Article 25 of the 2018 Istanbul Convention (the Council of Europe Convention on preventing and combating violence against women and domestic violence) stipulates that acute care (including confidential forensic evidence collection) for victims of sexual violence must be provided without repeated referrals and by adequately trained personnel. Both the (forensic) medical and the psychosocial care must be provided free of charge, be easily accessible, and be available in sufficient numbers [1, 2].
To ensure compliance with the requirements set out in the Istanbul Convention, a regulation for the financing of confidential/anonymous forensic evidence collection (§ 27 paragraph 1 sentence 6 SGB V) came into force in March 2020 as part of the Measles Protection Act (Masernschutzgesetz) [3]. This legislation designates confidential forensic evidence collection as a benefit covered by statutory health insurance and aims to identify deficits in current care structures and to standardize and improve provision accordingly [4].
Current provision status
Anonymous or confidential forensic evidence collection offers victims the opportunity to undergo forensic collection of possible traces without time pressure or fear of legal consequences following sexual violence. Victims may subsequently decide whether or not to file a police report. While evidence collection, transport, and storage of samples are organized and funded by law enforcement agencies in the event of a report, care without a police report is currently organized and financed in Germany by specialized violence protection centers, projects, and organizations [2, 5].

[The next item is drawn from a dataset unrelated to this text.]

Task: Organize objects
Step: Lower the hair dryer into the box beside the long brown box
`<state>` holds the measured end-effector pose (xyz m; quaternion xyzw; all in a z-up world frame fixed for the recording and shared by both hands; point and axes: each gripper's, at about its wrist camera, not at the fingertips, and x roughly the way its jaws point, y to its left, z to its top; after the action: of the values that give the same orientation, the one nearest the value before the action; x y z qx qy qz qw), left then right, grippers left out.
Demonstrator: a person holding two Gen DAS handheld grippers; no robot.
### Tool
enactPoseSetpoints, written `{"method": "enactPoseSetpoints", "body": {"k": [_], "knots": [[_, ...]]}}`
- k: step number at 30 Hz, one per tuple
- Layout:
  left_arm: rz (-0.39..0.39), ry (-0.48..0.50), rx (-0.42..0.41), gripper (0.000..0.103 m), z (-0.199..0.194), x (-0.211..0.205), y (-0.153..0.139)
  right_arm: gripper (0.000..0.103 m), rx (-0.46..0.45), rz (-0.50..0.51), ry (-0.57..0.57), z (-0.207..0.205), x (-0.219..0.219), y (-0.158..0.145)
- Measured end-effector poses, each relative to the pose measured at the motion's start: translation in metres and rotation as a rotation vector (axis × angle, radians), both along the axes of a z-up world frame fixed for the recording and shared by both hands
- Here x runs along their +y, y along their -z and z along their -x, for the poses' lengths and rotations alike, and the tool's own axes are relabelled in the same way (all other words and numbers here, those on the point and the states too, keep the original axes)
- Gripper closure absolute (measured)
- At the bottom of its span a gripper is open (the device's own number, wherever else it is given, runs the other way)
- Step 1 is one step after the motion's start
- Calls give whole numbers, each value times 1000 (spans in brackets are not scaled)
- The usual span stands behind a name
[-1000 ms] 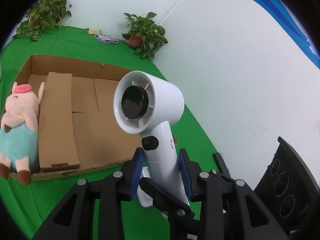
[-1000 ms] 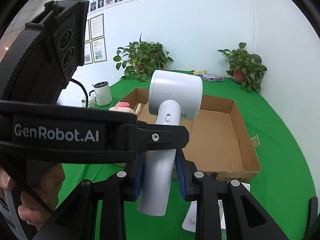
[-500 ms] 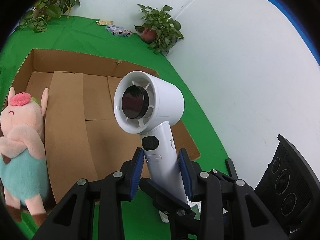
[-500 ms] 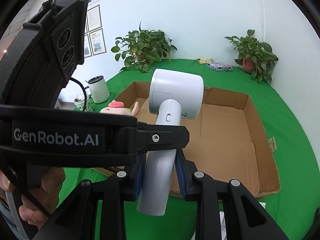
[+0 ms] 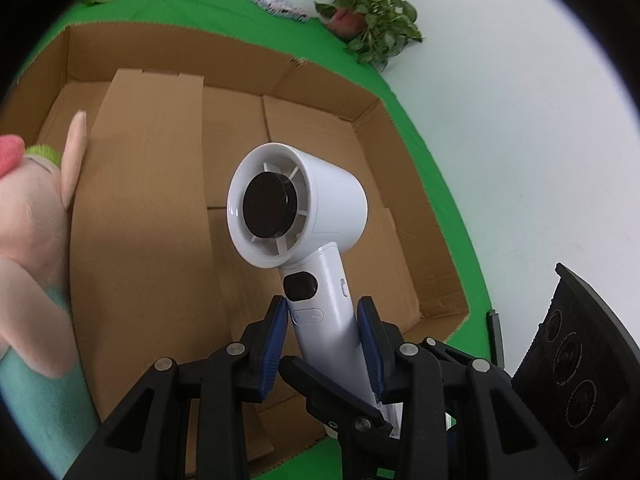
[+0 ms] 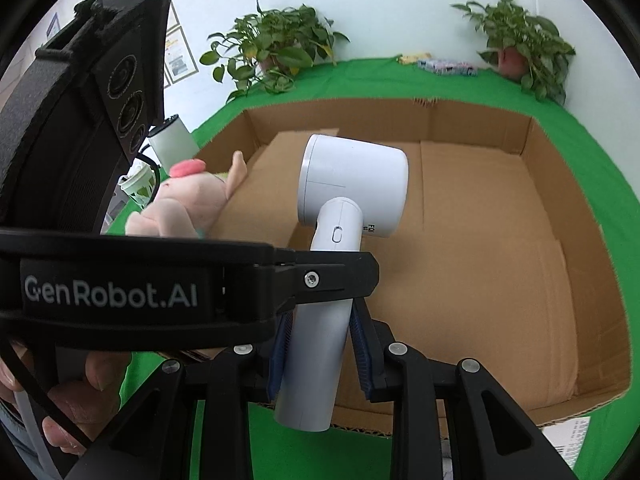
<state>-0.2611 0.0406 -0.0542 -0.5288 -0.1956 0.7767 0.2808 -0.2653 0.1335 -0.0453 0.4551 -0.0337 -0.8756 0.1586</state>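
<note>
A table covered with green cloth [image 6: 592, 152] carries everything. On it lies a wide open cardboard box [image 6: 480, 120]. Behind the box, at the wall, stand two potted plants [image 6: 276, 52] [image 6: 520, 44], and between them lie a small colourful packet [image 6: 448, 67] and a yellow item [image 6: 414, 57].

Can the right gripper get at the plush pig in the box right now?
Probably not: the right gripper has its jaws shut on the hair dryer handle, shared with the left gripper. The plush pig lies past the left gripper's body.
</note>
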Motion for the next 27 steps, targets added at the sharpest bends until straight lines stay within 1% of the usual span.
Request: {"method": "enactPoseSetpoints", "body": {"k": [5, 8, 11, 12, 14, 15, 17, 19, 22, 24, 25, 26, 27], "knots": [[18, -25, -32, 68, 6, -1, 9, 77, -39, 30, -4, 12, 2, 17], [19, -34, -43, 68, 6, -3, 10, 77, -41, 42, -5, 14, 4, 20], [37, -29, -54, 69, 9, 0, 8, 80, -53, 51, 0, 7, 14, 20], [46, -34, -41, 71, 7, -2, 5, 80, -62, 46, 10, 7, 16, 23], [69, -53, -7, 70, 2, -8, -3, 81, -89, 37, 31, 6, 22, 29], [61, -57, -2, 70, 0, -11, -4, 79, -104, 37, 38, 9, 22, 35], [39, -73, 11, 70, -4, -21, -12, 79, -115, 42, 32, 10, 20, 41], [42, -90, 52, 70, -10, -32, -21, 79, -107, 20, 31, 10, 16, 43], [64, -113, 89, 70, -14, -43, -29, 76, -123, 38, 32, 12, 16, 45], [81, -128, 89, 70, -16, -48, -27, 74, -141, 55, 32, 15, 18, 46], [86, -133, 81, 70, -17, -51, -24, 67, -153, 68, 23, 16, 18, 47], [91, -139, 70, 70, -17, -52, -20, 58, -157, 81, 17, 17, 18, 45], [97, -143, 63, 70, -18, -53, -16, 54, -150, 90, 13, 16, 21, 41]]}}
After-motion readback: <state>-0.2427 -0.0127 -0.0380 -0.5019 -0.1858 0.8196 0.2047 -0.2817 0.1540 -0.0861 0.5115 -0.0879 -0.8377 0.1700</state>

There is a growing number of services that facilitate injury documentation, evidence collection, court-admissible documentation, and storage independent of reporting status. These services differ in various aspects, such as the duration of evidence storage [5, 6]. In some federal states, such as Mecklenburg-Vorpommern, forensic medicine centers are primarily responsible for confidential evidence collection (e.g., the victim protection clinic at the Institute of Legal Medicine in Rostock), whereas in North Rhine-Westphalia, for example, collaborations organized by separate organizations between gynecological clinics and institutes of legal medicine ensure provision (e.g., the “Anonymous Forensic Evidence Collection after Sexual Offenses (ASS)” model) [5, 7]. The digital documentation system iGOBSIS (Intelligent Violence Victim Evidence Collection and Information System) is expected to play a major role in the future execution of anonymous evidence collection in North Rhine-Westphalia [8].
Quality standards
The German Society for Gynecology and Obstetrics (DGGG) has issued a statement outlining recommendations for the procedure of forensic evidence collection in the care of alleged victims of sexual violence [9]. These recommendations include specific guidance on the examination environment, the performing personnel, medical care, psychosocial management, and follow-up care. However, many of these requirements cannot currently be guaranteed nationwide due to current shortcomings in the care infrastructure in Germany [4, 10, 11]. Victims often experience long waiting times in clinics due to high workload in emergency services. Furthermore, they are often referred to other facilities (e.g., for HIV post-exposure prophylaxis) or for gynecological examination after an initial forensic medical examination [12–14]. The evidence collection, predominantly performed by gynecologists, often falls short of the required standards due to a lack of specialized knowledge and uncertainty regarding these aspects [12–19].
Materials and methods
To track the utilization of confidential forensic evidence collection and identify common problems, systematic data collection of anonymous evidence collection has been conducted at the Department of Obstetrics and Gynecology, University Hospital Cologne, since mid-2011. Since no anonymous evidence collection was performed previously, no data collection occurred before this time.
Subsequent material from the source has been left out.